**PROBLEM TO WORK ON:** Give the data again exactly as it is written.

**DATASET CONTENT:**
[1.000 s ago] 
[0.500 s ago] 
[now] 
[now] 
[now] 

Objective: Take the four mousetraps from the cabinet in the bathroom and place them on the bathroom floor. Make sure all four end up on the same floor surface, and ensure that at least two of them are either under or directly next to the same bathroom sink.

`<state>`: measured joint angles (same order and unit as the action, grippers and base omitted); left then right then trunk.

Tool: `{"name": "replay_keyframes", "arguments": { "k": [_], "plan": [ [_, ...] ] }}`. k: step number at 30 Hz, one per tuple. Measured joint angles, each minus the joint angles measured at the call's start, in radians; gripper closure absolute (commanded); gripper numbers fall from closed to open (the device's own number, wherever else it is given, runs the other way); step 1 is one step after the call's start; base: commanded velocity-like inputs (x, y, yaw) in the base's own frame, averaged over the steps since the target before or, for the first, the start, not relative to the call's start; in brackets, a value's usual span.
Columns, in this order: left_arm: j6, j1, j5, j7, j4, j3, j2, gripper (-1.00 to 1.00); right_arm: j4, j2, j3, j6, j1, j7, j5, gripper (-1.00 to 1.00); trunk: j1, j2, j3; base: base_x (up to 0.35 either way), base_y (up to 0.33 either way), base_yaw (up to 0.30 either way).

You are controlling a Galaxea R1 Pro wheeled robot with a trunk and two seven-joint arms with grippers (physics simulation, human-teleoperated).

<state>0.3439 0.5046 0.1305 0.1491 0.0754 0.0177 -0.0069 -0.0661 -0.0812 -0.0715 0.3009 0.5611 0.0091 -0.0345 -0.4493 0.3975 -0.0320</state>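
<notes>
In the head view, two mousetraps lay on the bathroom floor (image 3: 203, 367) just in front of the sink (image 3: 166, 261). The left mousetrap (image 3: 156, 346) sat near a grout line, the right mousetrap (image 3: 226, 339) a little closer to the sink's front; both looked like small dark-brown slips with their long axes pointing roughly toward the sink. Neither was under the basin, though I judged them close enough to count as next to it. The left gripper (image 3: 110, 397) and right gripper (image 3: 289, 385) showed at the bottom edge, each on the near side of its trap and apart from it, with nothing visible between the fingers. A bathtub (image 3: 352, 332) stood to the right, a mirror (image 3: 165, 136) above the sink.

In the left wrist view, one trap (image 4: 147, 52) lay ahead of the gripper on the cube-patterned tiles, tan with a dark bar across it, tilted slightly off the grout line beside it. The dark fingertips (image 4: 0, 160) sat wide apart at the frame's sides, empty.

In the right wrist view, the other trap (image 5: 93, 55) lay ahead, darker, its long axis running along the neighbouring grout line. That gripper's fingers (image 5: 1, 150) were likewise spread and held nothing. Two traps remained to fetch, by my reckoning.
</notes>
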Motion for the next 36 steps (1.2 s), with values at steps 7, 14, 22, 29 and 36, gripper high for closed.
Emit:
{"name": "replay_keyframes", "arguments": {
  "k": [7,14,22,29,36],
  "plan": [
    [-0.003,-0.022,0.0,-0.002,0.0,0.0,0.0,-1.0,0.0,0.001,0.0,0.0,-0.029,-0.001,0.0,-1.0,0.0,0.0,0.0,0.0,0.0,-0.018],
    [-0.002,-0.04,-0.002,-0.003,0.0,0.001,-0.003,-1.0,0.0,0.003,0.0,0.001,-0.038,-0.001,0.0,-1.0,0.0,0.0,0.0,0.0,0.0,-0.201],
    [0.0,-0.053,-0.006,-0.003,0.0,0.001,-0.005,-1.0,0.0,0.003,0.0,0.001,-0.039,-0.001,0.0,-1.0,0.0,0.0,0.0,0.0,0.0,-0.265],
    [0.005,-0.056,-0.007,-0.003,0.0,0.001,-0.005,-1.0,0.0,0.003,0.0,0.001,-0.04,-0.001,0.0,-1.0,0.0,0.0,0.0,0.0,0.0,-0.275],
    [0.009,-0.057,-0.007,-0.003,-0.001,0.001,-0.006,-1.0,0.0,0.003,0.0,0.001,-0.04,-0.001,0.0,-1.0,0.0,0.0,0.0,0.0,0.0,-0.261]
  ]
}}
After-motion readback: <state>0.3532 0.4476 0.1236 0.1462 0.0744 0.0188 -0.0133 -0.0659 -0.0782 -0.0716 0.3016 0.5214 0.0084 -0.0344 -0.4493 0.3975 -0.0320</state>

**TASK RESULT:**
[1.000 s ago] 
[0.500 s ago] 
[now] 
[now] 
[now] 

Objective: Take the four mousetraps from the cabinet in the bathroom and place them on the bathroom floor. Make sure all four end up on the same floor surface, and ensure that at least two of them are either under or directly next to the same bathroom sink.

`<state>`: measured joint angles (same order and unit as the action, grippers and base omitted); left then right then trunk.

Tool: `{"name": "replay_keyframes", "arguments": { "k": [_], "plan": [ [_, ...] ] }}`. k: step number at 30 Hz, one per tuple. Measured joint angles, each minus the joint angles measured at the call's start, in radians; gripper closure absolute (commanded); gripper numbers fall from closed to open (the device's own number, wherever else it is given, runs the other way); step 1 is one step after the call's start; base: commanded velocity-like inputs (x, y, yaw) in the base's own frame, averaged over the steps since the target before or, for the first, the start, not relative to the call's start; in brackets, a value's usual span.
Columns, in this order: left_arm: j6, j1, j5, j7, j4, j3, j2, gripper (-1.00 to 1.00); right_arm: j4, j2, j3, j6, j1, j7, j5, gripper (-1.00 to 1.00); trunk: j1, j2, j3; base: base_x (up to 0.35 either way), base_y (up to 0.33 either way), base_yaw (up to 0.30 either way).

You are controlling a Galaxea R1 Pro wheeled robot with a trunk and two seven-joint arms with grippers (physics simulation, human-teleoperated).

<state>0.3439 0.5046 0.1305 0.1491 0.0754 0.0177 -0.0069 -0.0661 -0.0812 -0.0715 0.3009 0.5611 0.0091 -0.0345 -0.4493 0.3975 -0.0320</state>
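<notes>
In the head view, two mousetraps lay on the bathroom floor (image 3: 203, 367) just in front of the sink (image 3: 166, 261). The left mousetrap (image 3: 156, 346) sat near a grout line, the right mousetrap (image 3: 226, 339) a little closer to the sink's front; both looked like small dark-brown slips with their long axes pointing roughly toward the sink. Neither was under the basin, though I judged them close enough to count as next to it. The left gripper (image 3: 110, 397) and right gripper (image 3: 289, 385) showed at the bottom edge, each on the near side of its trap and apart from it, with nothing visible between the fingers. A bathtub (image 3: 352, 332) stood to the right, a mirror (image 3: 165, 136) above the sink.

In the left wrist view, one trap (image 4: 147, 52) lay ahead of the gripper on the cube-patterned tiles, tan with a dark bar across it, tilted slightly off the grout line beside it. The dark fingertips (image 4: 0, 160) sat wide apart at the frame's sides, empty.

In the right wrist view, the other trap (image 5: 93, 55) lay ahead, darker, its long axis running along the neighbouring grout line. That gripper's fingers (image 5: 1, 150) were likewise spread and held nothing. Two traps remained to fetch, by my reckoning.
</notes>
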Motion for the next 36 steps (1.2 s), with values at steps 7, 14, 22, 29 and 36, gripper high for closed.
Emit:
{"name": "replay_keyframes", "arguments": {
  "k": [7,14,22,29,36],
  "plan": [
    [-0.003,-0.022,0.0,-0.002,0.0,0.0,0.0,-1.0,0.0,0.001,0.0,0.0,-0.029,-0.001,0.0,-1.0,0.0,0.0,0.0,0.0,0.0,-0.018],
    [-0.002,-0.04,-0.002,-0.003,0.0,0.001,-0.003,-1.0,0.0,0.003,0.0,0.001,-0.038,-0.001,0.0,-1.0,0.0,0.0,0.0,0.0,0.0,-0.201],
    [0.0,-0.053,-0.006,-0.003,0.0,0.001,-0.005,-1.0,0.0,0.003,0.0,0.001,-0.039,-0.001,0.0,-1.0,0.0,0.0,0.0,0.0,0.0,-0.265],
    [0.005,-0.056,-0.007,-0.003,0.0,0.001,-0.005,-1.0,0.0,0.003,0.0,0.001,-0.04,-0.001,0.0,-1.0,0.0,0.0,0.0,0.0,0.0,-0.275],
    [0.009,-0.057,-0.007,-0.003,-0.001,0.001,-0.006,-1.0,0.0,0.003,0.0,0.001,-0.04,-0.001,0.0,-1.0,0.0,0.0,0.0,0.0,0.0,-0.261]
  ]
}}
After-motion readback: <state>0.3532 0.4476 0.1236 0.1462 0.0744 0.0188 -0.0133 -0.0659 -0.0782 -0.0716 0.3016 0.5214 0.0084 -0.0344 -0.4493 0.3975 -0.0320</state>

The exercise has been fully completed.